To find the sale price after a percentage discount, multiply the original price by the discount percentage, then subtract that amount from the original price. Alternatively, multiply the original price by (1 minus the discount percentage).

Discount Amount = Original Price x (Discount % / 100)
Sale Price = Original Price x (1 - Discount % / 100)

Stacking Discounts

When multiple discounts are applied sequentially (like 20% off plus an extra 10% off), they do not add up to 30%. Instead, the second discount applies to the already-reduced price. A $100 item at 20% off becomes $80, then 10% off $80 is $8, giving you $72. That is effectively a 28% total discount, not 30%.

Is It Really a Deal?

Retailers frequently inflate "original" prices to make discounts look larger.
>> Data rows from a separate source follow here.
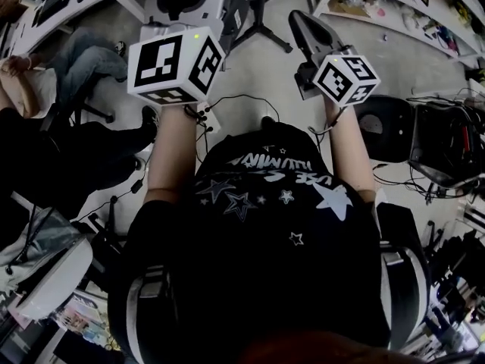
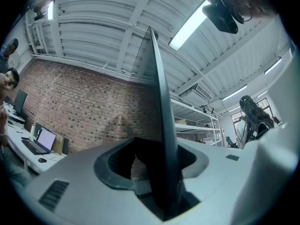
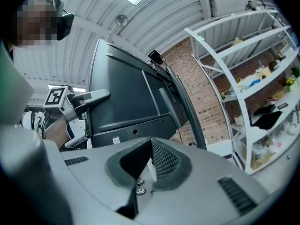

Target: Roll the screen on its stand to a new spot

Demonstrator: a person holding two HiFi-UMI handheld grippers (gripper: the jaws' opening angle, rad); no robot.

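Gripping looks like the step in hand, and only one side has hold. The left tongs (image 2: 164, 182) pinch the thin side edge of the screen (image 2: 159, 107), which rises straight up from between their jaws. The right tongs (image 3: 149, 161) hang near the screen's dark back without touching it, their jaws pressed together on nothing. The screen stands upright in front of the person (image 1: 265, 241), with a brick wall (image 2: 84, 111) beyond it and white shelves (image 3: 253, 78) to its right. Its stand and wheels are not clear in any view. Next, I judge, the right tongs must spread and take the screen's other edge, so both push evenly and the stand does not swivel.
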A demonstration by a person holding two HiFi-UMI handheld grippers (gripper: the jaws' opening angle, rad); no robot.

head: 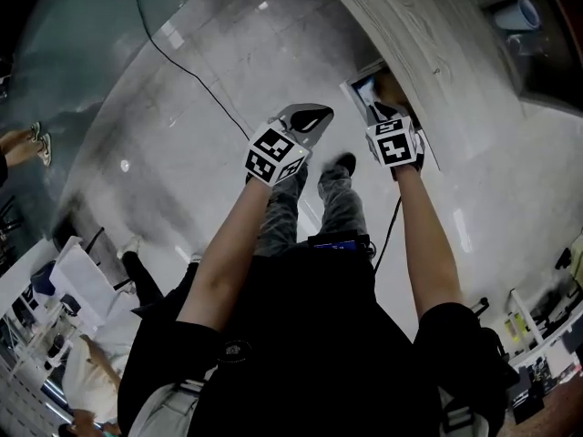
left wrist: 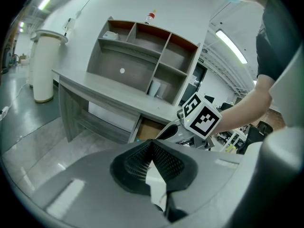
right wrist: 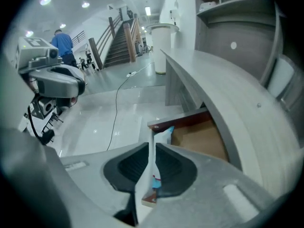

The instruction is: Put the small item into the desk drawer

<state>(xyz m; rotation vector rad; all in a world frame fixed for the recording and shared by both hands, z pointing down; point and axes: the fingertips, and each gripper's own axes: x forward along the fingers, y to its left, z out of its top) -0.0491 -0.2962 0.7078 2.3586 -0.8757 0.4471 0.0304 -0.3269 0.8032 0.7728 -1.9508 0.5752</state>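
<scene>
A small white packet (right wrist: 159,139) with blue and red print is pinched between the pads of my right gripper (right wrist: 153,151), and its top sticks out past the fingertips. The gripper hangs over the front edge of the open desk drawer (right wrist: 199,139), whose inside is brown. From the head view the right gripper (head: 387,109) is at the drawer (head: 369,89) under the grey desk (head: 428,44). My left gripper (left wrist: 153,144) is shut with nothing seen in it. It is held off to the left (head: 308,116), over the floor, and looks at the right gripper (left wrist: 168,129) and the drawer (left wrist: 149,129).
A shelf hutch (left wrist: 142,56) stands on the desk top (left wrist: 118,96). A white round column (left wrist: 45,65) is at the desk's far end. A black cable (right wrist: 116,108) runs over the glossy floor. A person in blue (right wrist: 61,42) stands far off by a staircase.
</scene>
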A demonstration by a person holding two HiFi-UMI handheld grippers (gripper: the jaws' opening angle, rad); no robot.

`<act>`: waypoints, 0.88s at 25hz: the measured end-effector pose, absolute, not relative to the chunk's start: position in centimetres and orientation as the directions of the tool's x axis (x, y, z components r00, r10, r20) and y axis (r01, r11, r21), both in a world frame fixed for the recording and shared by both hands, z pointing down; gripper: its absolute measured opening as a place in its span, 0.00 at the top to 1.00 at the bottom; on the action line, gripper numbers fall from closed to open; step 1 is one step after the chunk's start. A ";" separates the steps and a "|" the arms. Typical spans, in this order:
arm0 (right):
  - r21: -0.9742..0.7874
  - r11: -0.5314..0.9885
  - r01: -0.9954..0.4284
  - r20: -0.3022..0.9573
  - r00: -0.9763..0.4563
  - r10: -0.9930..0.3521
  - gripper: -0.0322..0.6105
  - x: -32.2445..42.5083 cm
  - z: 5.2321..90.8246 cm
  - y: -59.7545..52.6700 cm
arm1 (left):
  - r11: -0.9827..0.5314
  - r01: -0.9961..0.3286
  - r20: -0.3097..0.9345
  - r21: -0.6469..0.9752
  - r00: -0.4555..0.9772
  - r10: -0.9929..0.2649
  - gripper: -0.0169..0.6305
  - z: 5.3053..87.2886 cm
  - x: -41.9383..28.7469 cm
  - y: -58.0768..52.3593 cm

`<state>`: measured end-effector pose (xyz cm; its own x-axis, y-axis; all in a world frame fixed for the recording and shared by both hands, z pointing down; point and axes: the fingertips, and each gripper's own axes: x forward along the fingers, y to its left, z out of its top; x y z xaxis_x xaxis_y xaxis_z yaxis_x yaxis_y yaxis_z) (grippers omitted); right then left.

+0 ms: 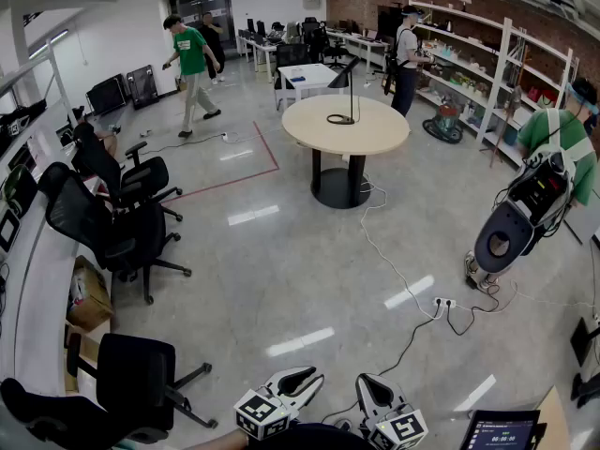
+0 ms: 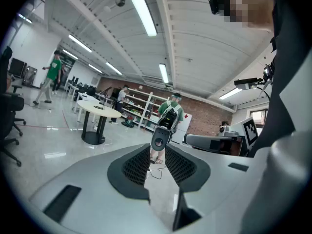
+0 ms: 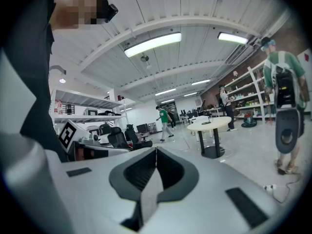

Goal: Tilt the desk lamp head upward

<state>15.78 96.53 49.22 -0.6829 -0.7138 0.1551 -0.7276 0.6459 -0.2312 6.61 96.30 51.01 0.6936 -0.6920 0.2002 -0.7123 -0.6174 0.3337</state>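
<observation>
While the left gripper (image 1: 302, 381) and right gripper (image 1: 373, 389) wait at six o'clock, jaws together, empty, the desk lamp (image 1: 351, 90) at twelve o'clock appears light and tippy; grip its head (image 1: 343, 73).

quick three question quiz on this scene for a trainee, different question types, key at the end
1. True or false: the desk lamp stands on the round table.
2. On the right gripper, the fingers are: A) wide apart, B) together with nothing between them, C) closed on the lamp.
3. Short answer: is either gripper touching the lamp?

Key: 1 true. 2 B. 3 no, the left gripper and the right one are both far from it.
</observation>
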 end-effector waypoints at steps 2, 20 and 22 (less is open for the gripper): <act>-0.234 0.645 -0.728 0.156 -0.683 -0.714 0.95 15.7 49.3 96.4 | -0.616 -0.712 0.200 0.336 0.693 -0.692 0.82 51.0 6.5 96.2; -0.258 0.631 -0.731 0.157 -0.677 -0.719 0.95 15.6 49.5 96.2 | -0.606 -0.714 0.206 0.352 0.690 -0.694 0.82 51.3 5.9 96.2; -0.270 0.619 -0.737 0.154 -0.668 -0.728 0.95 15.8 49.4 96.0 | -0.606 -0.714 0.205 0.349 0.690 -0.694 0.82 51.4 5.8 96.3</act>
A useful strategy: ignore the percentage and focus on the final price. Ask yourself if you would buy the item at the sale price if there were no "was" price shown. If the answer is no, the discount is not saving you money because you would not have bought it otherwise.

Sales Tax Considerations

In most U.S. states, sales tax is calculated on the discounted price, not the original price. So a $100 item at 30% off with 7% sales tax costs $70 x 1.07 = $74.90, not $100 x 1.07 x 0.70 = $74.90 (same result in this case, but the order of operations matters with coupons that have different tax treatments).